> _EXERCISE DIRECTIONS_:
Starting at the first line of the data below, write out each line exactly until you reach the line containing "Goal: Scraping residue", and include that line too.

> _PROVIDED MATERIAL_:
====

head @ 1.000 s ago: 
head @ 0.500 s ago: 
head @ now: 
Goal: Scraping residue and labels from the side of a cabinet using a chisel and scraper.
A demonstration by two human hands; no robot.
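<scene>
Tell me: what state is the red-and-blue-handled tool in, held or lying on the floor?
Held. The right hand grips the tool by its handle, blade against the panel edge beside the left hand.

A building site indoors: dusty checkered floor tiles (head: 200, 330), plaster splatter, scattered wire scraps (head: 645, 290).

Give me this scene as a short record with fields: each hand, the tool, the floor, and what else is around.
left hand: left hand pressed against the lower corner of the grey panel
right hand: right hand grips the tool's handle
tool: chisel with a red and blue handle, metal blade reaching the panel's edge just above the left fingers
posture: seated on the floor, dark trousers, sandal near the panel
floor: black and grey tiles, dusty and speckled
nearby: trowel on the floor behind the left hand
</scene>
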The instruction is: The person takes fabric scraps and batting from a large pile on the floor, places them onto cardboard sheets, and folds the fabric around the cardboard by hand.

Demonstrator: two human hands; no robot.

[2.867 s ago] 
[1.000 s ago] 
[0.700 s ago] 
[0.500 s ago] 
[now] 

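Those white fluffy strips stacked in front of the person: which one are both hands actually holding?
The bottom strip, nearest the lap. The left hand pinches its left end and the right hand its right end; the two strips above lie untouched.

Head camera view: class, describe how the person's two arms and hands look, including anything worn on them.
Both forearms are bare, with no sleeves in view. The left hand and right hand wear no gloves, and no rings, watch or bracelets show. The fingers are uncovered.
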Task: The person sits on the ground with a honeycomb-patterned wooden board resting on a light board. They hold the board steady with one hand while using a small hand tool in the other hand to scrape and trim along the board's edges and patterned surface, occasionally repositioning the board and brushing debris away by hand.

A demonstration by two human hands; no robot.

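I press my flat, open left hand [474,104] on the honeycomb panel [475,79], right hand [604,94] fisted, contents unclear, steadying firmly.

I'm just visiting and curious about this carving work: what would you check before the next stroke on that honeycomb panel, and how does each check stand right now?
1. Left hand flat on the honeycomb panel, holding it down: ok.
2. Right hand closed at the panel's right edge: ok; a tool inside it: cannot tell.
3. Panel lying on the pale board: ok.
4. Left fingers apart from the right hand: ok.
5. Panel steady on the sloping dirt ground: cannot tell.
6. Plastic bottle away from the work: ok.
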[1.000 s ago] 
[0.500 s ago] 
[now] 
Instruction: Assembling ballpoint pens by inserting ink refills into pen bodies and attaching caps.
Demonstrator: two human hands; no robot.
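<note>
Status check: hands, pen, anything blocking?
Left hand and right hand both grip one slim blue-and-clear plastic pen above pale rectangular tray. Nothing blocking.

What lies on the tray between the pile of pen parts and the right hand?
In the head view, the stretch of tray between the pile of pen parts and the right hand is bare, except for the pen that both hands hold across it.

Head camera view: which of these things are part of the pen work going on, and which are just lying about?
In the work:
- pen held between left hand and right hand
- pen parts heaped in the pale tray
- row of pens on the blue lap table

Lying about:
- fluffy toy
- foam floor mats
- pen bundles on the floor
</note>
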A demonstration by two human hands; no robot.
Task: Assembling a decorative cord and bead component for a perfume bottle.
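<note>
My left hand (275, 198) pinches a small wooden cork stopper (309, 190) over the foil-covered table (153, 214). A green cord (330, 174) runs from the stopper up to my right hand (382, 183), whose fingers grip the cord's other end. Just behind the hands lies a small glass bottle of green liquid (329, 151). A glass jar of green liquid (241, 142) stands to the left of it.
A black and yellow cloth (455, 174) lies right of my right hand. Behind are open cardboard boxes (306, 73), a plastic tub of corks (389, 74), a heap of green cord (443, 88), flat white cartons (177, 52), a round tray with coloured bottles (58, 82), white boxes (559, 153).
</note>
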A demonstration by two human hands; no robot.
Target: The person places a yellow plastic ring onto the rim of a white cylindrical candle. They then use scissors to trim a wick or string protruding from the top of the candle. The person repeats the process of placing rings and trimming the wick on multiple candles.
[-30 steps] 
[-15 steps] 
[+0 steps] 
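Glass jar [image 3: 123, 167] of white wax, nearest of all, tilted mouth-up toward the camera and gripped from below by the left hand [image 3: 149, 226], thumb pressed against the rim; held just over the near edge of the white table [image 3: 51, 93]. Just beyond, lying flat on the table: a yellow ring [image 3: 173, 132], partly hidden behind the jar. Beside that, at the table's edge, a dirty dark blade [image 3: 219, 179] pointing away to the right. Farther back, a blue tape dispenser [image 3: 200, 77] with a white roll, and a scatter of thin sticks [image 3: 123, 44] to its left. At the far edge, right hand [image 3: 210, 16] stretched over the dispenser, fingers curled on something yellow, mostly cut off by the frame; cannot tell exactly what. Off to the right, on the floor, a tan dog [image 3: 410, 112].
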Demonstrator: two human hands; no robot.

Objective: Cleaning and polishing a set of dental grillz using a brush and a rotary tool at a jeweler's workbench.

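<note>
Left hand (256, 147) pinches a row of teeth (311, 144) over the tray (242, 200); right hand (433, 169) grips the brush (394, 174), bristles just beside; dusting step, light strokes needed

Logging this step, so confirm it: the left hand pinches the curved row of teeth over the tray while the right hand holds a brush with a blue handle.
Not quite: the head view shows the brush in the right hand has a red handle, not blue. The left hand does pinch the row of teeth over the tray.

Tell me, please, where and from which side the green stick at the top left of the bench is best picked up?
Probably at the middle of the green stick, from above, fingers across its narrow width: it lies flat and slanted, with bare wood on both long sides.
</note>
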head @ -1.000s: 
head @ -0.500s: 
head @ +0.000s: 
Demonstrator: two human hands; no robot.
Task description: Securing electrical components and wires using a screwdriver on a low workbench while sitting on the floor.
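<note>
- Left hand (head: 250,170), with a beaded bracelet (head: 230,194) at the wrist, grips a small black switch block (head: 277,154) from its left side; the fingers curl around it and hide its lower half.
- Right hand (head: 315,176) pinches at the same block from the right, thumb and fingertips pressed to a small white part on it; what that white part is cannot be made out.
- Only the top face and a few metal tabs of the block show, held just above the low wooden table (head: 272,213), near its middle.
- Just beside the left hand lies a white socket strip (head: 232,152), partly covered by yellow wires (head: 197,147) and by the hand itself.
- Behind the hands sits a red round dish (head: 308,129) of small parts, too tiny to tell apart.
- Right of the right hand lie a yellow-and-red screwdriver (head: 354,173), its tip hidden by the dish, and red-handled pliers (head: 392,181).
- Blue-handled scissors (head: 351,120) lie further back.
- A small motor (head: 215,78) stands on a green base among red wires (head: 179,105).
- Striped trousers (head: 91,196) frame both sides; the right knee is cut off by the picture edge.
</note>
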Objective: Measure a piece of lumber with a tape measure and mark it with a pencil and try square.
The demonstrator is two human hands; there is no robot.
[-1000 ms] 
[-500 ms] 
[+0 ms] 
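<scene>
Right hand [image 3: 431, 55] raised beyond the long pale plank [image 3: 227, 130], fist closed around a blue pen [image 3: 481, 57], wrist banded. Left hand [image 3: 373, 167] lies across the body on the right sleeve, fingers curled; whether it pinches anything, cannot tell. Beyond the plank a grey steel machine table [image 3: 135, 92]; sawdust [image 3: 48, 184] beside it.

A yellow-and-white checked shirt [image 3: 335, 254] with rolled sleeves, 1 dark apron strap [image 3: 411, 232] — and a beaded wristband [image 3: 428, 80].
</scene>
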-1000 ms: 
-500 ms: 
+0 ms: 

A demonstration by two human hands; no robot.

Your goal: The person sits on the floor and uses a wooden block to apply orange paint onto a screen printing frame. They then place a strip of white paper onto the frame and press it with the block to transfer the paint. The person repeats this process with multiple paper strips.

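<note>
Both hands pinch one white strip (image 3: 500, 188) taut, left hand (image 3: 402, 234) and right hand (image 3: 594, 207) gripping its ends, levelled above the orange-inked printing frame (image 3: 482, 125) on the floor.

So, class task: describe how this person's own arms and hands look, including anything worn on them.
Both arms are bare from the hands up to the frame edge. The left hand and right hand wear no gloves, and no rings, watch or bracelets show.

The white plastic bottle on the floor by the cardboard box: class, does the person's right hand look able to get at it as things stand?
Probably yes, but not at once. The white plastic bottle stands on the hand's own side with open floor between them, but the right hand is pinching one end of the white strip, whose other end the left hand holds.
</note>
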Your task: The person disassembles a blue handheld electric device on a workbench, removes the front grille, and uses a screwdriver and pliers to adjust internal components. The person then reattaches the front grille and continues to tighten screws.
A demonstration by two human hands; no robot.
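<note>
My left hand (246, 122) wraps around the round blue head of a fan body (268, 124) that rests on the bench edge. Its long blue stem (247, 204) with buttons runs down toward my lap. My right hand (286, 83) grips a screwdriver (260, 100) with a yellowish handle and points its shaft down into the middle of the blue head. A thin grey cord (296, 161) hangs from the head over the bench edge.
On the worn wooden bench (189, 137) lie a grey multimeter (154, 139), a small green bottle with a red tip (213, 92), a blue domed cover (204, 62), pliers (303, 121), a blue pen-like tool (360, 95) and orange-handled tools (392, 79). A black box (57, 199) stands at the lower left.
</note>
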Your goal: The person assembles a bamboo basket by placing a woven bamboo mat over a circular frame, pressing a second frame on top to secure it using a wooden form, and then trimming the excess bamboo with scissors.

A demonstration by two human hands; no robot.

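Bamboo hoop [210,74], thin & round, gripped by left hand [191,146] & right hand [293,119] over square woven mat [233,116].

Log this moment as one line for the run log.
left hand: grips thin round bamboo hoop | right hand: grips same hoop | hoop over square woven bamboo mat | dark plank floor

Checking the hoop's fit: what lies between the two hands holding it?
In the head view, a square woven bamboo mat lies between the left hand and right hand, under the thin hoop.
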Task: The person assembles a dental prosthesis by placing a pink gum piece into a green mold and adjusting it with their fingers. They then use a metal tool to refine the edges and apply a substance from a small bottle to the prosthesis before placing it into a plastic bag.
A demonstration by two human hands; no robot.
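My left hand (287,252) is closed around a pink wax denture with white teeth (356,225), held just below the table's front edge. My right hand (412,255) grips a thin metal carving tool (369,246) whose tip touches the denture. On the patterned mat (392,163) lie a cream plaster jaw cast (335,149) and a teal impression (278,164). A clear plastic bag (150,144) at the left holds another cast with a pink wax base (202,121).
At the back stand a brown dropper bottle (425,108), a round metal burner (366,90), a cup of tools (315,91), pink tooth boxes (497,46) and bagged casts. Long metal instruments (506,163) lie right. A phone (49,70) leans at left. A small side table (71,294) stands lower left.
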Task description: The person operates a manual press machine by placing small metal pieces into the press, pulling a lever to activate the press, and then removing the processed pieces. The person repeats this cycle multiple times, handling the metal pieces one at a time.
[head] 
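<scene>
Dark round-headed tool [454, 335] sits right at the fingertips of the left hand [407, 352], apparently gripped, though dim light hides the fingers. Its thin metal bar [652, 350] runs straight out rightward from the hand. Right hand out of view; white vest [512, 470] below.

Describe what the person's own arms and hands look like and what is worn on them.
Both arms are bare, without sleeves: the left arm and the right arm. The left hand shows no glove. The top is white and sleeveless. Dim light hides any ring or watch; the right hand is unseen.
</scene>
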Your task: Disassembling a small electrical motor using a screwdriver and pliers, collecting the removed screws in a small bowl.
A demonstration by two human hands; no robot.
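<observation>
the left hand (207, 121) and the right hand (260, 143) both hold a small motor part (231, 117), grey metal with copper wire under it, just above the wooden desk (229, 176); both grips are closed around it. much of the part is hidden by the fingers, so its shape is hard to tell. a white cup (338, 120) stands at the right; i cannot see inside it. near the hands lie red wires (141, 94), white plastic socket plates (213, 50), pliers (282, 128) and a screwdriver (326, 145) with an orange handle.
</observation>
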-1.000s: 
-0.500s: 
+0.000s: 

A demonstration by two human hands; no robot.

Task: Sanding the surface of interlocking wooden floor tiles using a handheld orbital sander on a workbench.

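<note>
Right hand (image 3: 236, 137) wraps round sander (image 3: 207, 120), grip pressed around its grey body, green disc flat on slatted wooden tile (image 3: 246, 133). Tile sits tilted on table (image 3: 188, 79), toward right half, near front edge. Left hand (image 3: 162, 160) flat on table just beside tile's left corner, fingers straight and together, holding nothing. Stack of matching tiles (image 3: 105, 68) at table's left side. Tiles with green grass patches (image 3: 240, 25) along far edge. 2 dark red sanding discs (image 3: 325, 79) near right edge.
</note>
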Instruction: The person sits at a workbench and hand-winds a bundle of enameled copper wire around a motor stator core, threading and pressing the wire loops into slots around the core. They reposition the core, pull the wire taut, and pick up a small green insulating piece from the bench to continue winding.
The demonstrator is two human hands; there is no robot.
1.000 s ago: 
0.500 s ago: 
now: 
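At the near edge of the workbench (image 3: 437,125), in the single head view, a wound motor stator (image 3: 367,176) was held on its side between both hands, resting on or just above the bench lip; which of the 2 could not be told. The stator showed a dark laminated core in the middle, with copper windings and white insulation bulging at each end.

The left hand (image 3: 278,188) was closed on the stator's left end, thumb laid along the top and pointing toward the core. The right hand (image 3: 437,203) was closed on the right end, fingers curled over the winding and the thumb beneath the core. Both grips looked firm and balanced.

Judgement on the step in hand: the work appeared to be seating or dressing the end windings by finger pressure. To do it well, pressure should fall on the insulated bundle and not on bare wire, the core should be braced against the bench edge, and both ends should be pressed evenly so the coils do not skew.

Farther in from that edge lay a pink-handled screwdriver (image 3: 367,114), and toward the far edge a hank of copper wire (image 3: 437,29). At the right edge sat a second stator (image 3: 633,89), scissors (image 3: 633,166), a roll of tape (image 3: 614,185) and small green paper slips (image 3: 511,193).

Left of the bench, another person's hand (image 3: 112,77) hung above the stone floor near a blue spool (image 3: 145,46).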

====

> _RESULT_:
head @ 1.000 s ago: 
head @ 0.500 s ago: 
head @ now: 
Goal: Scraping residue and labels from the side of a cabinet using a chisel and scraper.

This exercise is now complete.